• TRY IT: In the material below, find the line with "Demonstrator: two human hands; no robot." and the line with "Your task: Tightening", then output those two lines and every line between them, exactly.

• TASK INPUT:
####
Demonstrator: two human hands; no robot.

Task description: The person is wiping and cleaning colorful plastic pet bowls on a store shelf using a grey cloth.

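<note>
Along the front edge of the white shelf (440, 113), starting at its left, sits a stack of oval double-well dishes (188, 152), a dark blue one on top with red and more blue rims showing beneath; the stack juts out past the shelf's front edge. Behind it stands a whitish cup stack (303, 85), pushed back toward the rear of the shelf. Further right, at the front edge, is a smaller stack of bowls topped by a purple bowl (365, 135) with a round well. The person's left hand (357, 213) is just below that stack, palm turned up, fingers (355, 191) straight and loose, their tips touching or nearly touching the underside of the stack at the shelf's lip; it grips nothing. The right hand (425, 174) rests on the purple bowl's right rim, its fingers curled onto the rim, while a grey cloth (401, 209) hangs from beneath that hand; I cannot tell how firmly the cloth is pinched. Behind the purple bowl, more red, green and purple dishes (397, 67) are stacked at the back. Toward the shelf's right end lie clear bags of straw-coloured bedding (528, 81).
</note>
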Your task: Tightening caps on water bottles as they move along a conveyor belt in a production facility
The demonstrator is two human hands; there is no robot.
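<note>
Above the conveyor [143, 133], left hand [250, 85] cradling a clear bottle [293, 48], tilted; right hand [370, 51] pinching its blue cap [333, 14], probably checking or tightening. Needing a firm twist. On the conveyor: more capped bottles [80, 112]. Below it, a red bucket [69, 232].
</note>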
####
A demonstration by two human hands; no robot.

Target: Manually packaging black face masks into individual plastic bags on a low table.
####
• SOLUTION BELOW:
Demonstrator: two human hands; no robot.

Task description: The person is wiping and cleaning colorful plastic pet bowls on a store shelf using a grey cloth.

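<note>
Along the front edge of the white shelf (440, 113), starting at its left, sits a stack of oval double-well dishes (188, 152), a dark blue one on top with red and more blue rims showing beneath; the stack juts out past the shelf's front edge. Behind it stands a whitish cup stack (303, 85), pushed back toward the rear of the shelf. Further right, at the front edge, is a smaller stack of bowls topped by a purple bowl (365, 135) with a round well. The person's left hand (357, 213) is just below that stack, palm turned up, fingers (355, 191) straight and loose, their tips touching or nearly touching the underside of the stack at the shelf's lip; it grips nothing. The right hand (425, 174) rests on the purple bowl's right rim, its fingers curled onto the rim, while a grey cloth (401, 209) hangs from beneath that hand; I cannot tell how firmly the cloth is pinched. Behind the purple bowl, more red, green and purple dishes (397, 67) are stacked at the back. Toward the shelf's right end lie clear bags of straw-coloured bedding (528, 81).
</note>
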Your task: Tightening caps on water bottles as they move along a conveyor belt in a production facility

This is the complete output.